91. Pastor, Parish, Relation.—When a clergyman's connection with a church had been duly dissolved, he ceased to be pastor of the church and an arrangement with the parish to retain his relation as pastor of such church was nugatory and void.[171]

92. Clergymen, Citizens.—Clergymen residing in an incorporated town are not exempt from the performance of any duties required of citizens, unless such exemption is given by statute.[172]

93. Doctrine and Discipline, Authority.—In all matters concerning doctrine and discipline of the Church, the inferior authority, such as ministers, priests, and deacons, as well as the congregation, must submit to the decision of the higher authority, whether bishop, synod, or council.[173]

94. Sect, Suit, Property.—A number of people formed a congregation and became incorporated in 1810, the members being mostly of Presbyterian extraction. This independent congregation bought and paid for property, the title vesting in the corporation. In 1811 the congregation passed resolutions unanimously that it “would be imprudent and unscriptural” to establish a new religious sect, and voted to join the First Reformed Dutch Church, which had an organization of inferior and superior authority. The congregation was received into and became a part of the general organization, and remained so until 1860, when a majority of the congregation voted to employ a Methodist minister, and when his name was submitted to the superior authority, the “classis,” he was rejected as not belonging to the church. Then by a majority vote, the congregation seceded and assumed its first name, and thereafter brought suit for the church property. The court held that by joining the First Reformed Dutch Church, the title of the property vested in the congregation of that church as represented by its corporation, and that when the majority seceded and left the church, they had no right nor title to any of the property. And the court laid [pg 067] down the general rule that a majority of a church congregation may direct and control any church matters consistently with the particular and general laws of the organization or denomination to which it belongs, but not in violation of them.[174]

95. Priest, Salary.—The fact that a bishop who holds the title to all the diocesan property in his own name in trust appoints a priest to the parish or as chaplain to a hospital, does not give the priest a right of action against the bishop personally for his salary. The relation of bishop and priest is not that of employer and employe, but is that of ecclesiastical superior and inferior.[175]

96. Curate, Induction, Rector.—The jus patronatus of the Spanish law has been abrogated in Louisiana. The wardens of the church can not compel a bishop to institute a curate of their appointment, nor is he in any sense subordinate in his clerical functions to the wardens of any church within his diocese.[176] In the absence of a positive rule of the ecclesiastical body, no ceremony of induction is necessary for the rector of a parish.[177] A clergyman appointed “permanently” to a rectorship holds it for an indefinite [pg 068] period during the pleasure of the contracting parties, and either of the contracting parties may give the other notice of termination, and with the concurrence of the higher ecclesiastical authority of the diocese, a change may be made.[178] It is doubtful, however, whether in most States a permanent appointment would not be construed as a contract for life, determinable only for good cause.[179]

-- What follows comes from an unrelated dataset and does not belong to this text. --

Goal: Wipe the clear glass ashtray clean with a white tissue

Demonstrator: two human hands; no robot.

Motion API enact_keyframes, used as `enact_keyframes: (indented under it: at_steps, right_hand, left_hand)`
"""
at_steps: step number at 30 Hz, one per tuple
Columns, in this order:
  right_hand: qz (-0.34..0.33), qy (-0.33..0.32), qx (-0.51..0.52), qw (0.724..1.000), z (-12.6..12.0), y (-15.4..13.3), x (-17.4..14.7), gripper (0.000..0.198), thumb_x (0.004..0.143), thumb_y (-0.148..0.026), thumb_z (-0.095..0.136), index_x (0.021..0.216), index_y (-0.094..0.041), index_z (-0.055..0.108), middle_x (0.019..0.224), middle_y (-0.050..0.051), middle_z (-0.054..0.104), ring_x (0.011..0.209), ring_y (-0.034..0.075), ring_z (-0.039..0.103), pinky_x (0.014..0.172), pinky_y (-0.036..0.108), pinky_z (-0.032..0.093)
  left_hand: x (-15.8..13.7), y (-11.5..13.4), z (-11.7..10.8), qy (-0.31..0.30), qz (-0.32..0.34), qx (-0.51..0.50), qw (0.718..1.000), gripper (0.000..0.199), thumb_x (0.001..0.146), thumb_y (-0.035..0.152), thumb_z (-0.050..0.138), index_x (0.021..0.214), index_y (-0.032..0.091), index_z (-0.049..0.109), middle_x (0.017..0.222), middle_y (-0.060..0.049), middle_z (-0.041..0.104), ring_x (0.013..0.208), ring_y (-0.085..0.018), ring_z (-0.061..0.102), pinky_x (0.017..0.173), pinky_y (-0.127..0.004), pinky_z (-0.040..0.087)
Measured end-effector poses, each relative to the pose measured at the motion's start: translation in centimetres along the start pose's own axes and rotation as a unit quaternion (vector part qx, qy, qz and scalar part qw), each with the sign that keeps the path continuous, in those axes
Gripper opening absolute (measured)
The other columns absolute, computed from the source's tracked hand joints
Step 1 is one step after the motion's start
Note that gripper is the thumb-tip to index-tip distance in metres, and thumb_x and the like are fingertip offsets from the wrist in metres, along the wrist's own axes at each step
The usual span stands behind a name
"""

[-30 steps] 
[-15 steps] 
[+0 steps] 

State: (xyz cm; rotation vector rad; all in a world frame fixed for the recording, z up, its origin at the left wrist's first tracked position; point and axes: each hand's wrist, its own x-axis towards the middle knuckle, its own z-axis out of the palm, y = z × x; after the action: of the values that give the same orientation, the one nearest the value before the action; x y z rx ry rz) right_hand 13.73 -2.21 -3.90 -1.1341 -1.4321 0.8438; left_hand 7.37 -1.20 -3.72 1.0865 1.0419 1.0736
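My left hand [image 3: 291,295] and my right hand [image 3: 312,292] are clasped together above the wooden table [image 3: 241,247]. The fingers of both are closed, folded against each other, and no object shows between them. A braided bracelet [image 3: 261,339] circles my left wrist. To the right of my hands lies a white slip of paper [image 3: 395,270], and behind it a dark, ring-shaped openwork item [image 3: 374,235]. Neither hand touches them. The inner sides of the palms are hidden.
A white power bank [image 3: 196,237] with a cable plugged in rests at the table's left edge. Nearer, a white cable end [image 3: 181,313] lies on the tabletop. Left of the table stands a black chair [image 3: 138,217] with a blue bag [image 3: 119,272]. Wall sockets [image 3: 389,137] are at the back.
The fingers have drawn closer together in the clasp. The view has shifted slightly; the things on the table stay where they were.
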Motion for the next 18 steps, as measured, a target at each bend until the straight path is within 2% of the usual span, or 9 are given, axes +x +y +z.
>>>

97. Controversy, Tribunal, Decision.—When the clergyman and his parishioners submit a controversy to an ecclesiastical tribunal, the decision, if not impeached for good cause, is justification in the party conforming to it.[180] And a minister who submits to a church tribunal and is ousted after fair hearing and trial, can not obtain a writ of mandamus from the civil court to compel his reinstatement.[181] Also, after a minister has been dismissed in due manner by the tribunal of his denomination, the civil court will enjoin him from usurping his office.[182]

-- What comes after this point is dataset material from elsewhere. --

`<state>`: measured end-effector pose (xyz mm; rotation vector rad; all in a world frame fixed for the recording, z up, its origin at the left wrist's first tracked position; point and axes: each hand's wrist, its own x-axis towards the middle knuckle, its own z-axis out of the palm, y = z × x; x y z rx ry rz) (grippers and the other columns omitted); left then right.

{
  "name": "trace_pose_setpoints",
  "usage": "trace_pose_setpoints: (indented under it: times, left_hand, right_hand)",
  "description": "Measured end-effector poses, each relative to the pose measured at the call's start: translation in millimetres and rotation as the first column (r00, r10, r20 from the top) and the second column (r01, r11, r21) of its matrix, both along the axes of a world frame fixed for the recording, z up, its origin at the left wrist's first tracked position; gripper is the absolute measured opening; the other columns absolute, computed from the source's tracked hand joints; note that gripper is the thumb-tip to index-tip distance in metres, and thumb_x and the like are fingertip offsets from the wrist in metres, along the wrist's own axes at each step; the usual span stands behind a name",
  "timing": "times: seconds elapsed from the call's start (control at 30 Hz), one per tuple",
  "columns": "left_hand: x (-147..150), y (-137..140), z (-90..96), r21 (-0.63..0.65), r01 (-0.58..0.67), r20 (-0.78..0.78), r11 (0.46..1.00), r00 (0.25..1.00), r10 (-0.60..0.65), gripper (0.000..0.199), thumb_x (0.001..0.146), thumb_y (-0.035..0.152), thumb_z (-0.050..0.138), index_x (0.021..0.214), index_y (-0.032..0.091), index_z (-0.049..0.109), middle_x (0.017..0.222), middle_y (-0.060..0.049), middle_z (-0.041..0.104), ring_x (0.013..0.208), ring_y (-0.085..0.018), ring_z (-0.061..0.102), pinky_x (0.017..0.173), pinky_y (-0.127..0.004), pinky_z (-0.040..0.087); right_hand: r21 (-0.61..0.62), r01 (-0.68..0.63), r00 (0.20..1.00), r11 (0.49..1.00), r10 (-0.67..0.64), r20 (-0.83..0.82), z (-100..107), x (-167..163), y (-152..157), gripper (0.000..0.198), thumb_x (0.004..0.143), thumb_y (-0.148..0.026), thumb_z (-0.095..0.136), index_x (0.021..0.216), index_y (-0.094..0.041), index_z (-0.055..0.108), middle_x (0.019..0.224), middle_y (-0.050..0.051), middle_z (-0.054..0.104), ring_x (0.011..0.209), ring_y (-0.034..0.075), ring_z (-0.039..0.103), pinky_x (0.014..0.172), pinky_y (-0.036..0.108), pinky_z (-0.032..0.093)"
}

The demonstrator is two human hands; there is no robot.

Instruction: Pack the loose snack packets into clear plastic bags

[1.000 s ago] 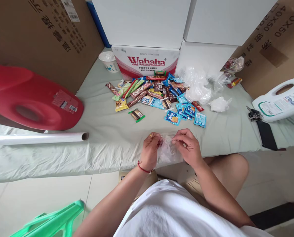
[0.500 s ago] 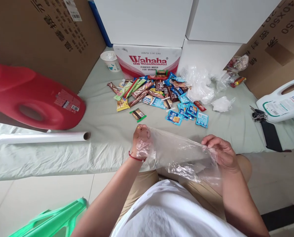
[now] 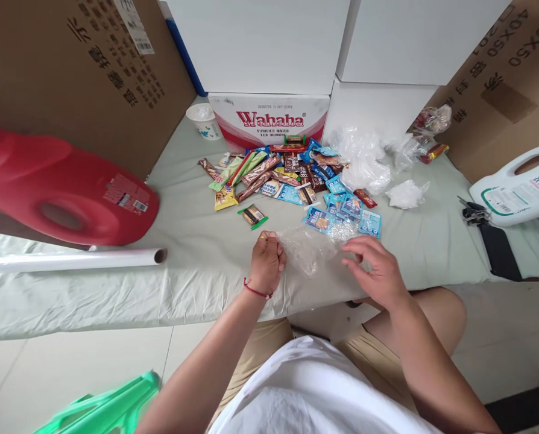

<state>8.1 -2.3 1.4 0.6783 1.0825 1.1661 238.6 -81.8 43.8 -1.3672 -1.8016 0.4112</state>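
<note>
My left hand (image 3: 266,264), with a red string bracelet at the wrist, is closed in a fist on one end of a clear plastic bag (image 3: 309,252). The crumpled bag stretches rightward above the front of the bed-like surface, its far end in front of blue snack packets (image 3: 318,218). Beside that far end my right hand (image 3: 374,268) is open, thumb and fingers apart, with no grip on the bag visible. Just beyond my left hand lies a wrapped biscuit (image 3: 253,216) with green ends. Behind it is a pile of wrapped snacks (image 3: 255,175).
Crumpled clear bags (image 3: 364,163) lie right of the pile, before white boxes (image 3: 260,42). On the left are a red jug (image 3: 66,193), a white roll (image 3: 79,259) and a paper cup (image 3: 205,123). A white jug (image 3: 518,184), keys (image 3: 474,212) and a black phone (image 3: 500,252) are right.
The bag has come off my left wrist area and is now bunched and lifted forward. My right hand has moved left and forward, and its fingers have parted from the bag.
</note>
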Motion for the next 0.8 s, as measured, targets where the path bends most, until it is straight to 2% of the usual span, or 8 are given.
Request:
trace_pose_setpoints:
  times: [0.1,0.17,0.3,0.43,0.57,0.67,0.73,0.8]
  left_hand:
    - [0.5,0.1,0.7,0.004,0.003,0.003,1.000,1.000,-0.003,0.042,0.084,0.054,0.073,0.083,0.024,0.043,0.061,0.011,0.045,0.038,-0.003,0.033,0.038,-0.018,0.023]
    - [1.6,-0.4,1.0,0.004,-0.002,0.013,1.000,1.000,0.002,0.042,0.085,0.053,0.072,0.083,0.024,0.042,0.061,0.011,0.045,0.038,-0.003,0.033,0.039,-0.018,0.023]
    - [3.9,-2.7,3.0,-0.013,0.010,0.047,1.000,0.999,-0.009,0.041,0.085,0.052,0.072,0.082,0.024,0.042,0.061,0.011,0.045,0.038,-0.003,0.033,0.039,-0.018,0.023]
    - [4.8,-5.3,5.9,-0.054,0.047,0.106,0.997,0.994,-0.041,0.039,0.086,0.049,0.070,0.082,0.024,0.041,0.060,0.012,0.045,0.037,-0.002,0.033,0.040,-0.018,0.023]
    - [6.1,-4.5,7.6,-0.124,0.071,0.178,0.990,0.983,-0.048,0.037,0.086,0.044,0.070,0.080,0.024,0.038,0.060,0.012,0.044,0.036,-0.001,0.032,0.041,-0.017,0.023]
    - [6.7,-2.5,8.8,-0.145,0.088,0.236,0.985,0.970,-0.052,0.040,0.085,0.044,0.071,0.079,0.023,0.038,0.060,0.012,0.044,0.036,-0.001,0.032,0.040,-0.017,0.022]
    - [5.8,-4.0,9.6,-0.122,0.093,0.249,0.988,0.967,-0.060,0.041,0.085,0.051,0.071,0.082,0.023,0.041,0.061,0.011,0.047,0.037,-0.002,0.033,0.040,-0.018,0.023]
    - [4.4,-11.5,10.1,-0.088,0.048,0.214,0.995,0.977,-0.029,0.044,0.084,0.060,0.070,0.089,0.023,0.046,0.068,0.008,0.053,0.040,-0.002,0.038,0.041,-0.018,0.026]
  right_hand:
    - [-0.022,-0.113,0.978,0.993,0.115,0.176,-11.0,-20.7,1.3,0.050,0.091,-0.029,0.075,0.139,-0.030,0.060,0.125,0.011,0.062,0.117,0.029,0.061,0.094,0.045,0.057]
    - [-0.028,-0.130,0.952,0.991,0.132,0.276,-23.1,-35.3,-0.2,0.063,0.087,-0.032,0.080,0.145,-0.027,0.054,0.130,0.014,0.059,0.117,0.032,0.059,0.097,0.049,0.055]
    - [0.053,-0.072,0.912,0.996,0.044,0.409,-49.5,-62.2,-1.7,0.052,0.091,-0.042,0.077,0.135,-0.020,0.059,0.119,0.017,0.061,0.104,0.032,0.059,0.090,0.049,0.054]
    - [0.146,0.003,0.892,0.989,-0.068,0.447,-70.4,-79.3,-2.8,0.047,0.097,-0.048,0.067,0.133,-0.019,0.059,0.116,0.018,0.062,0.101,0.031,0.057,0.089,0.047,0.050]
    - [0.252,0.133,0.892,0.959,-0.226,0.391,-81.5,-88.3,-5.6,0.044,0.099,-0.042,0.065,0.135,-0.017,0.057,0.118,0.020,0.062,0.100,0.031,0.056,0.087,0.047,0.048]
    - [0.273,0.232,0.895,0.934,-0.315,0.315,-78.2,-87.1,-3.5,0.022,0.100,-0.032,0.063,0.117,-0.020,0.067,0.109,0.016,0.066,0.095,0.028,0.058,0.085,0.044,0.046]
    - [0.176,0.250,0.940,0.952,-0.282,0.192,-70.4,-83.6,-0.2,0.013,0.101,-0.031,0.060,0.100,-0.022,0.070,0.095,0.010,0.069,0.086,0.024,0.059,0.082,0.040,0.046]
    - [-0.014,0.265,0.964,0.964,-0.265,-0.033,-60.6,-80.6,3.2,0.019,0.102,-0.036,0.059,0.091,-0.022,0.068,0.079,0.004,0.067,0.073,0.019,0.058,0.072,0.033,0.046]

98. Priest, Dwelling, Servant.—A Catholic priest in charge of a congregation at the will of the bishop and occupying a dwelling-house [pg 069] belonging to the church, is a servant and not a tenant, and his right to occupancy ceases with his services.[183] The law is different with regard to a Methodist minister who is in charge of his parish by an annual conference and can not be ejected by the congregation or bishop until the next conference, as he has possession of the church property without superior authority.[184]

99. Injunction, Bishop, Priest, Trial.—On application for an injunction to restrain the bishop from passing a sentence against a priest, the only ground on which a court can exercise jurisdiction is that the threatened action of the bishop will affect the civil rights of the priest.[185] A bishop can not remove a priest without an accusation, hearing, or trial, and forbid him to exercise any priestly function where such removal would cut off the priest's income and destroy his means of living in his vocation.[186] However, in the same case it was held that a complaint stating that the bishop failed and neglected to assign the plaintiff to the exercise of his office of priest in said diocese to the plaintiff's [pg 070] damage, etc., failed to show that any right of property or civil right was involved and the priest was non-suited, while in the former case an injunction was issued against the bishop.[187]

100. Confession, Privacy, Authority.—A Catholic priest, although about to administer an office of his religion to a sick person at the latter's request, has no legal authority, by virtue of his priestly character, to forcibly remove from the room a person lawfully there.[188]